Oysa Serpil'in  annesinin ona hazırladığı sürprizden haberi yoktu. Masus annesi de, babası da doğum gününü unutmuş gibi davranmışlardı. Bu oyuna ablası Ecem'de dahildi. 

Serpil banyoya girdi. Ağlayan gözyaşlarını havluyla kuruladı. Madem öyle onu sevmiyorlardı oda intikamını alacaktı.

İntikamı acı olacaktı.

Ablasının odasına girdi.Hiç ses çıkarmadı. Bütün hediyeleri gizlice banyoya taşıdı. Ve hepsini eline aldığı makasla kesti. Önce kıyafetleri, sonra şapkayı, daha sonra da oyuncakları. İşte bu kadar diye düşündü. Problem ortadan kalkmıştı.

Ecem,  uyandı. Birde ne gördün? hediyeler birdenbire ortadan kaybolmuştu.

"Anne hediyeler odamda yoklar".

"Ne diyorsun kızım" dedi Menekşe.

"Bende bilmiyorum" diyerek yanıtladı Serpil.Ecem ise bu esnada sırıtıyordu. O kendince intikamını almıştı. Hem de en acımasız biçimde. Pişman değildi.

Nihayet akşam oldu.  Bir anda bütün ışıklar kesildi. Ecem uykudan yeni uyanmıştı. Salona doğru yürümeye başlamıştı. 

Salona geldiğinde ışıklar yandı. Kalabalık herkes doğum gününü kutlamak üzere onu bekliyorlardı. Unutmamışlardı. Ailesi hatırlıyordu yeni yaşını. Onu seviyorlardı. Ağlamamak için kendisini zor tutuyordu. Çok üzgündü. Pişmandı. Ablasına yaptıkları için kendisini asla affetmeyecekti. Birden sonunda dayanamadı ve ağlamaya başladı.

"Kızım ne oldu neyin var senin?".

"Anne ben çok kötü bir şey yaptım" dedi Ecem.

"Ne oldu anlat bana" dedi Menekşe.

"Kızım anlat bize" dedi bu sefer babası.

"Ben çok pişmanım hepinizden özellikle de ablamdan çok özür dilerim" diyerek her şeyi itiraf etti Ecem. Anlatırken ağlamayı sürdürüyordu.

"Merak etme kızım hayatta herkes hata yapabilir. Önemli olan ne biliyor musun? hatasız kul yoktur. Önemli olan yaptığımız hatalardan ders çıkarmak ve bir daha yapmamaktır" dedi Cenk.

"Çok pişmanım baba".

"Baban haklı kızım önemli olan ders alman bir daha bunu yapmayacaksın sen bizden ablandan özür diledin".

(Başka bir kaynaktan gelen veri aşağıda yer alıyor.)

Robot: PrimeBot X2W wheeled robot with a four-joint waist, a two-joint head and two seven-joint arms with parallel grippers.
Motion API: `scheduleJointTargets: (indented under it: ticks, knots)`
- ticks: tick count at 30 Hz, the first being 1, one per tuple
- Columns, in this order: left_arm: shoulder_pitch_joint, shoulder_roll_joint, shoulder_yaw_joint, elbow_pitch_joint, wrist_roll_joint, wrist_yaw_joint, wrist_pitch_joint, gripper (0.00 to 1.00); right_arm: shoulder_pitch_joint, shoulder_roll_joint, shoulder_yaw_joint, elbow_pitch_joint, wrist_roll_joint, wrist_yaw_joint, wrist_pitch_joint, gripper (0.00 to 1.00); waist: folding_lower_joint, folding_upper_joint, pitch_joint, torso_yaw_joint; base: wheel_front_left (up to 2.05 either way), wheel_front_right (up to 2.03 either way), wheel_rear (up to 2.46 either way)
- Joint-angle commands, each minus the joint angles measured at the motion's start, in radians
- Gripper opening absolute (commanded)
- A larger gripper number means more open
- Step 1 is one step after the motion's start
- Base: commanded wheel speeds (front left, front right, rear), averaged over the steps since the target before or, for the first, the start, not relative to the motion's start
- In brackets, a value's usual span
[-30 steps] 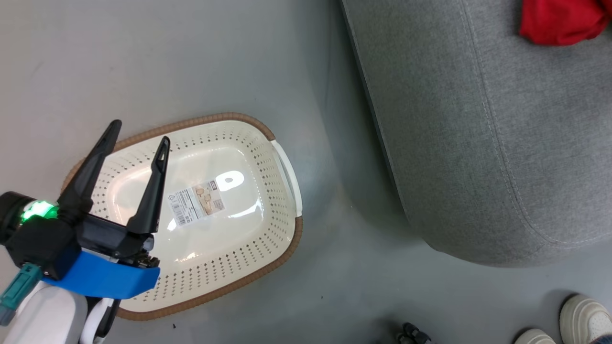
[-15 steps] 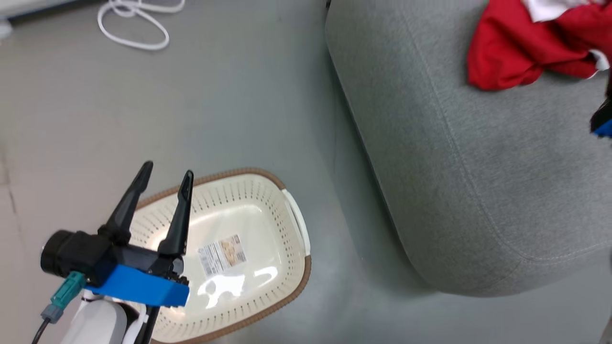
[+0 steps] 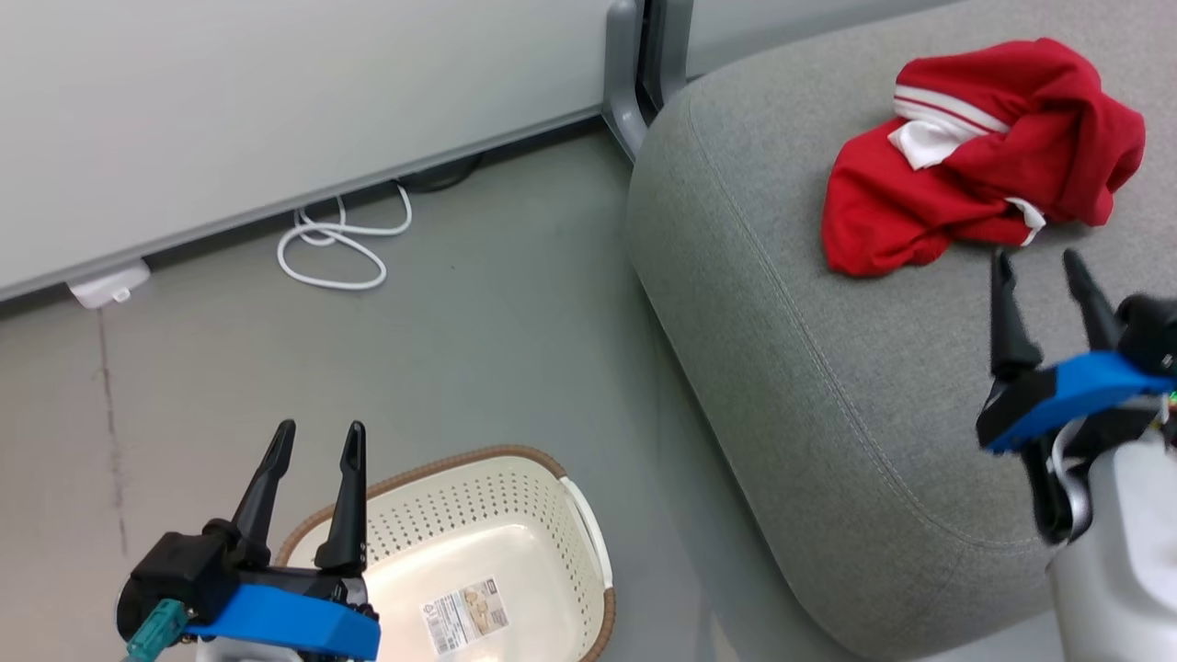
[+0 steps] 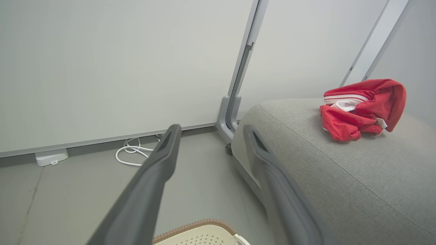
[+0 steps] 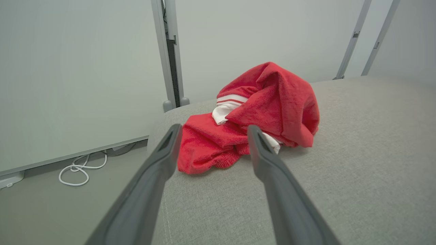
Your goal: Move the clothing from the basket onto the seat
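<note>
The red clothing (image 3: pixel 975 156) with white panels lies crumpled on the grey seat (image 3: pixel 828 368), and I see it too in the left wrist view (image 4: pixel 362 107) and right wrist view (image 5: pixel 252 119). The cream basket (image 3: pixel 515 542) stands on the floor at the lower left, with a label sticker alone on its floor. My left gripper (image 3: pixel 317 437) hovers open above the basket's near-left rim, holding nothing. My right gripper (image 3: pixel 1039 262) is open over the seat, just short of the clothing, with nothing between its fingers (image 5: pixel 163 153).
A white cable (image 3: pixel 340 248) lies coiled on the grey floor by the wall, next to a small white box (image 3: pixel 108 283). A grey partition post (image 3: pixel 634 64) stands behind the seat's far corner.
The head camera has tilted up, so the basket has slid down the picture and the wall has come in. My right gripper has come into view over the seat. Both grippers stay open.
</note>
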Motion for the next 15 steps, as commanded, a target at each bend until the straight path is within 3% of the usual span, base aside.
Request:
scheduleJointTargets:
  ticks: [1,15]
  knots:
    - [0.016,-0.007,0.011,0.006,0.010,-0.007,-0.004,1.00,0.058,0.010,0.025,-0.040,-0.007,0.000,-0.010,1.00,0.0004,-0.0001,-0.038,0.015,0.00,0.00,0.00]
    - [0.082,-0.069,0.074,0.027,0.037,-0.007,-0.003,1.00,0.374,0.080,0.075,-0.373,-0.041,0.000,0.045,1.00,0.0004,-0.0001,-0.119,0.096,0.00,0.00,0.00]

"Seni kıskandığım için  affet beni ,sadece bir anlık sinirle yaptım. Hediyelerine zarar verdim, inan bana. Ailemin doğum günümü unuttuklarını sandım, oysa onlar bana sürpriz yapmışlar. Unutmamışlar. Beni sevmediklerini düşünmüştüm. Sadece seni sevdiklerini sandım".

"Gel buraya seni affediyorum sen daha küçük bir çocuksun" diyerek kardeşine sevgiyle sarıldı Serpil.

Onu affetti. Ecem'de hatasından büyük ders aldı.

Her çocuk zaman- zaman bu tarz hatalar yapabiliyordu. Adı üstünde çocuk. Yaramazlık bu yaşlarda olabiliyordu.

Önemli olan yaptığımız hatalardan bu hayatta ders çıkarabilmekti. Ecem iki şey öğrendi. Birincisi kıskançlığın çok kötü bir şey olduğunu, diğeriyse hiçbir şeyin göründüğü gibi olmadığı gerçeğiydi.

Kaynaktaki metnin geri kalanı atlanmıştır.